What to work on: Keep the lines exact and the pictures out as you repeat the following listing.

Dataset section:
------------------------------------------------------------------------

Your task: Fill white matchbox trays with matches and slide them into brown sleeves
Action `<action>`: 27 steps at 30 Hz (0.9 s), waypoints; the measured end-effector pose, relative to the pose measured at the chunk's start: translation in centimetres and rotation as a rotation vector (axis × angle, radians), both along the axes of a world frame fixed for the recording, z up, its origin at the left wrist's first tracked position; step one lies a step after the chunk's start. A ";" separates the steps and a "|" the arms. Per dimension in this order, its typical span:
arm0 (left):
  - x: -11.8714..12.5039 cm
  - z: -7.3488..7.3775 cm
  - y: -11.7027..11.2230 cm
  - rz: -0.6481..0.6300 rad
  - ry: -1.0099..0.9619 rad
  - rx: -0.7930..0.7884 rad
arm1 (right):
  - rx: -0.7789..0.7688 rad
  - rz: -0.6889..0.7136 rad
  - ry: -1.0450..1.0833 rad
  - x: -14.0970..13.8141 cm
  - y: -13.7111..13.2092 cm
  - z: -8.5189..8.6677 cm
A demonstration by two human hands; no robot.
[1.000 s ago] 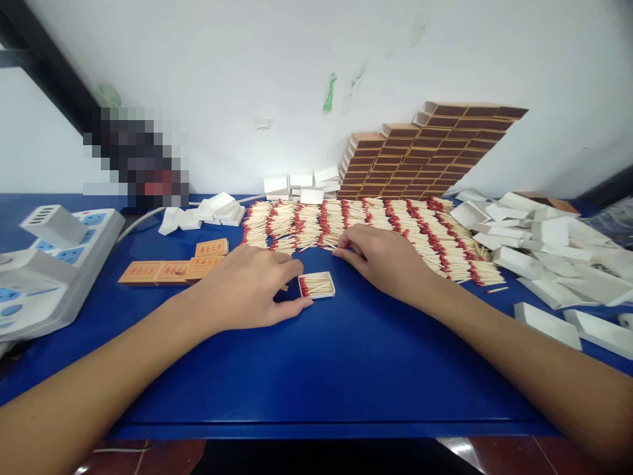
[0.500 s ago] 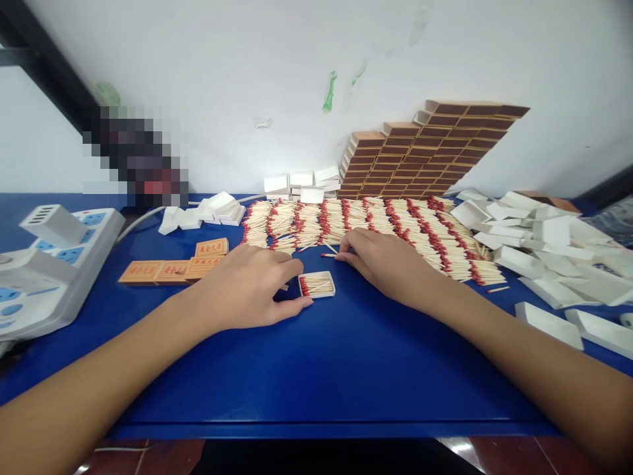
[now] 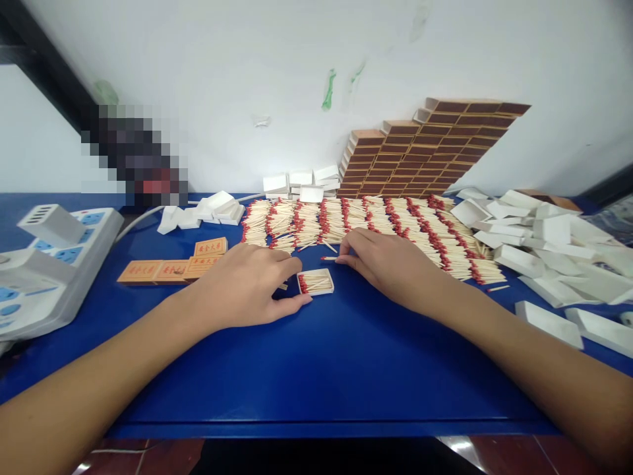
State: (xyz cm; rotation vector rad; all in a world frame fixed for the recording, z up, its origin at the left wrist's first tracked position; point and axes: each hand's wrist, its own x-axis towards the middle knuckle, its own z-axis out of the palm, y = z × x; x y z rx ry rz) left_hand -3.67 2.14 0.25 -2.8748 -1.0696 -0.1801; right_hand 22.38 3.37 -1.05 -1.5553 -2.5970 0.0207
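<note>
A small white matchbox tray [image 3: 324, 291] lies on the table between my hands, with red-headed matches [image 3: 315, 282] inside it. My left hand [image 3: 247, 284] braces the tray's left end, thumb at the near corner and index finger at the far one. My right hand [image 3: 380, 264] pinches a single match [image 3: 328, 258] just beyond the tray, its red head pointing left. Right behind it spread long rows of loose matches [image 3: 331, 221]. Something pale shows partly under my left fingers; I cannot make out what it is.
Orange printed matchboxes [image 3: 141, 271] lie to the left, near a white power strip [image 3: 93, 264]. Stacked matchboxes [image 3: 420, 152] lean against the wall. White trays are heaped at the right [image 3: 544, 244], with more at the back [image 3: 301, 181]. The blue table [image 3: 336, 376] has its edge nearest me.
The match in my right fingers has shifted very slightly and lies a little more level. My left hand and the tray keep practically the same place.
</note>
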 end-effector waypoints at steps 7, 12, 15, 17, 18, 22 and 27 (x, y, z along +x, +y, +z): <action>0.1 -0.1 0.1 0.007 -0.006 -0.002 | 0.074 0.113 0.156 -0.5 -1.3 0.5; 0.0 0.1 0.1 0.010 -0.003 0.022 | 0.120 0.194 0.103 -1.2 -2.2 0.0; 0.0 0.1 0.1 -0.003 -0.009 0.029 | 0.138 0.216 0.092 -1.3 -2.3 -0.4; 0.0 0.0 0.1 -0.012 -0.010 0.025 | 0.119 0.221 0.091 -1.3 -2.4 -0.5; 0.0 -0.1 0.1 -0.017 -0.011 0.020 | 0.105 0.224 0.096 -1.3 -2.4 -0.5; 0.0 -0.2 0.1 -0.017 -0.009 0.004 | 0.073 0.182 0.191 -0.9 -1.9 -0.4; 0.1 -0.2 -0.1 -0.015 0.003 0.007 | 0.148 -0.025 0.288 -0.3 0.0 -1.2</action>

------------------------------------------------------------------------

The completed task:
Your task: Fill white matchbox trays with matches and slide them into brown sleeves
Action `<action>`: 27 steps at 30 Hz (0.9 s), waypoints; the measured end-effector pose, relative to the pose measured at the chunk's start: translation in centimetres and rotation as a rotation vector (axis × angle, radians), both along the axes of a world frame fixed for the recording, z up, its origin at the left wrist's first tracked position; step one lies a step after the chunk's start. A ";" separates the steps and a "|" the arms. Per dimension in this order, its typical span:
arm0 (left):
  - x: -11.8714..12.5039 cm
  - z: -7.3488..7.3775 cm
  - y: -11.7027..11.2230 cm
  - rz: -0.6481..0.6300 rad
  - ry: -1.0099..0.9619 rad
  - rx: -0.7930..0.7884 rad
arm1 (right):
  - rx: -0.7789..0.7688 rad
  - rz: -0.6889..0.7136 rad
  - ry: -1.0450..1.0833 rad
  - x: -14.0970..13.8141 cm
  - y: -13.7111..13.2092 cm
  - z: -8.5189..8.6677 cm
A demonstration by two human hands; no robot.
[1.000 s ago] 
[0.500 s ago] 
[now] 
State: (xyz cm; rotation vector rad; all in a world frame fixed for the recording, z up, its origin at the left wrist's first tracked position; point and axes: each hand's wrist, its own x-axis towards the middle knuckle, its own z-axis out of the palm, y = z × x; x y z rx ry rz) left_hand -3.67 2.14 0.25 -2.8748 -1.0696 -0.1801; right_hand 22.38 3.37 -1.05 -1.5553 -2.5970 0.0207
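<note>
A small white matchbox tray [image 3: 324, 291] lies on the table between my hands, with red-headed matches [image 3: 315, 282] inside it. My left hand [image 3: 247, 284] braces the tray's left end, thumb at the near corner and index finger at the far one. My right hand [image 3: 380, 264] pinches a single match [image 3: 328, 258] just beyond the tray, its red head pointing left. Right behind it spread long rows of loose matches [image 3: 331, 221]. Something pale shows partly under my left fingers; I cannot make out what it is.
Orange printed matchboxes [image 3: 141, 271] lie to the left, near a white power strip [image 3: 93, 264]. Stacked matchboxes [image 3: 420, 152] lean against the wall. White trays are heaped at the right [image 3: 544, 244], with more at the back [image 3: 301, 181]. The blue table [image 3: 336, 376] has its edge nearest me.
The match in my right fingers has shifted very slightly and lies a little more level. My left hand and the tray keep practically the same place.
</note>
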 end-effector waypoints at steps 7, 12, 15, 17, 18, 22 and 27 (x, y, z along +x, +y, +z): <action>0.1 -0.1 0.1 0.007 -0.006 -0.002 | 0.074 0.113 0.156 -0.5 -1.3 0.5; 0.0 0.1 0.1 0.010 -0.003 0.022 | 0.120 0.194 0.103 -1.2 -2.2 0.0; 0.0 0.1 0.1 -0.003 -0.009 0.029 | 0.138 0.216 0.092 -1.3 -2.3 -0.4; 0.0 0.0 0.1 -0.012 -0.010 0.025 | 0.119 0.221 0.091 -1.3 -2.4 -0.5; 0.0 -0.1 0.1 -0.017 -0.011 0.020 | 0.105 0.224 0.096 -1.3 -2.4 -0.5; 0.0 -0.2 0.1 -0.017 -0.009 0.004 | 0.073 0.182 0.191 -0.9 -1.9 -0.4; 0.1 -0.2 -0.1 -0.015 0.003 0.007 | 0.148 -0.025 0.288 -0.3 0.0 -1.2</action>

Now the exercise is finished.